Metaphorically, the road represents freedom and life in motion. Thus, Kerouac could refer to “the purity of the road…the purity of moving and getting somewhere, no matter where, and as fast as possible and with as much excitement and digging of all things as possible.” The Pacific may be the geographical end of the road, but Jack and Neal’s path is also the road to nowhere, a road with no actual end that grants its journeymen the freedom to repeatedly start over again. The desire to be free was an end in itself, with whatever means of survival life provided, as demonstrated by the hustlers, junkies, criminals, alienated youth, intellectual outsiders, anarchists, and spiritual seekers who populate road life. Likewise, the romantic archetype of the artist who identifies with all these hobos, outcasts, losers, and down-and-outers becomes a member of the special democracy of the road.
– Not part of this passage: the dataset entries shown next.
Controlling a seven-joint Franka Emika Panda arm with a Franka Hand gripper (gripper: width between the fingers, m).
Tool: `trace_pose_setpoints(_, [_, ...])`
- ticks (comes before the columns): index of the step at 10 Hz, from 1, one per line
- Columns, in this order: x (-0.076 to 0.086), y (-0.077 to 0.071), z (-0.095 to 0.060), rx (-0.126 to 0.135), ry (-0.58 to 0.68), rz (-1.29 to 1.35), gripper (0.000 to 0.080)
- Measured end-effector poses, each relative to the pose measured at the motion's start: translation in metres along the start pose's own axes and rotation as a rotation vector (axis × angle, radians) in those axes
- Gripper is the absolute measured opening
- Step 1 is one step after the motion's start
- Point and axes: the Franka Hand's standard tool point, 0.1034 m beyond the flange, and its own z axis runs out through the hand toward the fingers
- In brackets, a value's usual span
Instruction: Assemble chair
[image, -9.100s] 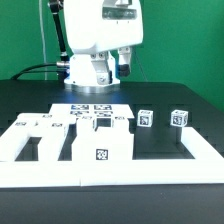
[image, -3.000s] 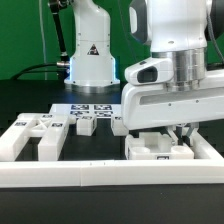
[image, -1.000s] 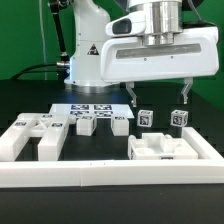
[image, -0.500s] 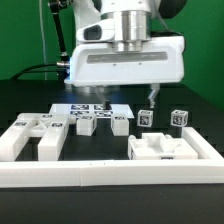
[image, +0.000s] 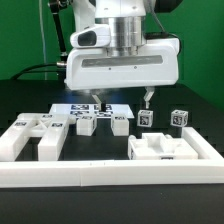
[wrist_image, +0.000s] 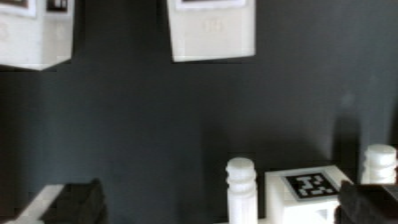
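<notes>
The chair's parts lie loose on the black table. A flat white panel (image: 163, 148) rests in the corner at the exterior view's right. Two small tagged cubes (image: 146, 118) (image: 179, 117) stand behind it. Two low tagged blocks (image: 87, 124) (image: 120, 124) sit in the middle, and larger blocky pieces (image: 35, 135) lie at the left. My gripper (image: 120, 100) hangs open just above the two middle blocks, holding nothing. In the wrist view the gripper (wrist_image: 224, 203) is open around a white turned post (wrist_image: 242, 190) beside a tagged block (wrist_image: 315, 188).
The marker board (image: 90, 109) lies behind the middle blocks, under the hand. A long white border rail (image: 110, 176) runs along the front and up the right side. The arm's white base (image: 90, 62) stands at the back. Two more white pieces (wrist_image: 36, 40) (wrist_image: 214, 30) show in the wrist view.
The open gripper has travelled from above the right-hand cubes toward the exterior view's left and come down a little over the middle blocks. No part has moved.
</notes>
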Motion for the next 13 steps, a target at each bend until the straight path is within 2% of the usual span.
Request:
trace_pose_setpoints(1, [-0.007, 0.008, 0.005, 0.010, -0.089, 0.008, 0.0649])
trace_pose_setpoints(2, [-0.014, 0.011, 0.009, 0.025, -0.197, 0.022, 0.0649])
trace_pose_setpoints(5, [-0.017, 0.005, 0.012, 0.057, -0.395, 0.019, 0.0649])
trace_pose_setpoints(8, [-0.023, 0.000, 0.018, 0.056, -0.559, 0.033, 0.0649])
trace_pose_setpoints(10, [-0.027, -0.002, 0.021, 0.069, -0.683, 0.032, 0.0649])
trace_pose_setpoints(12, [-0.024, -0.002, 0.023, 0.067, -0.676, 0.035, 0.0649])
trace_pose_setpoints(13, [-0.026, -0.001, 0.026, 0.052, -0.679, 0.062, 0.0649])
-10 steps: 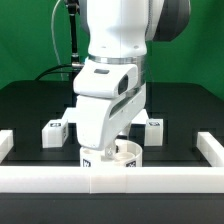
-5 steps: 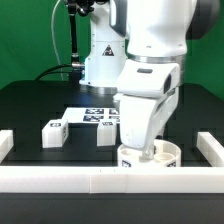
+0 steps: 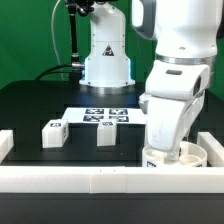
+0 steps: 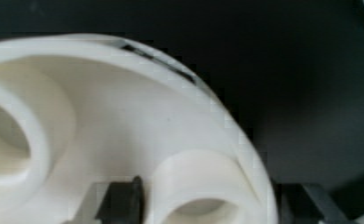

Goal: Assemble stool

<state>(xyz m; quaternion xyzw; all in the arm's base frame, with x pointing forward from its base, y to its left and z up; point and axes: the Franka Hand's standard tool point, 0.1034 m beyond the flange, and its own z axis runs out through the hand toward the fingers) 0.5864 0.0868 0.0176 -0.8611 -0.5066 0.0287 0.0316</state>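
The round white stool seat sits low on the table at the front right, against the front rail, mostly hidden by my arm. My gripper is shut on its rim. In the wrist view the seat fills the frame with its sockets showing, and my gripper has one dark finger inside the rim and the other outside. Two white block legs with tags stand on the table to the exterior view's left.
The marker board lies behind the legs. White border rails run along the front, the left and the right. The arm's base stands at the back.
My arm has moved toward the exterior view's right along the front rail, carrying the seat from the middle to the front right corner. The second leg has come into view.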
Lost characters of the trip are recorded to be remembered and forgotten: Mississippi Gene, Montana Slim, Eddie (a temporary buddy who reappears later), and various other hitchhikers, boxcar riders, soldiers and sailors, drivers and passengers using “drive-away” cars arranged through the old Travel Bureau for which you paid the gas to transport cars across the country—most of these characters are anonymous in the great story of life passages, and Kerouac himself is one more anonymous figure in the highway cosmos, at motels, dinners, public toilets, and all-night movie theatres. Hitchhiking and transporting cars were commonplace in the decades after the War. Probably into the ’60s you could still check the classifieds for cars to drive, and hitchhikers were able to find hospitality on the open road into the ’70s. But few would give a ride to a hitchhiker now; at some point the road turned mistrustful, selfish, and murderously evil.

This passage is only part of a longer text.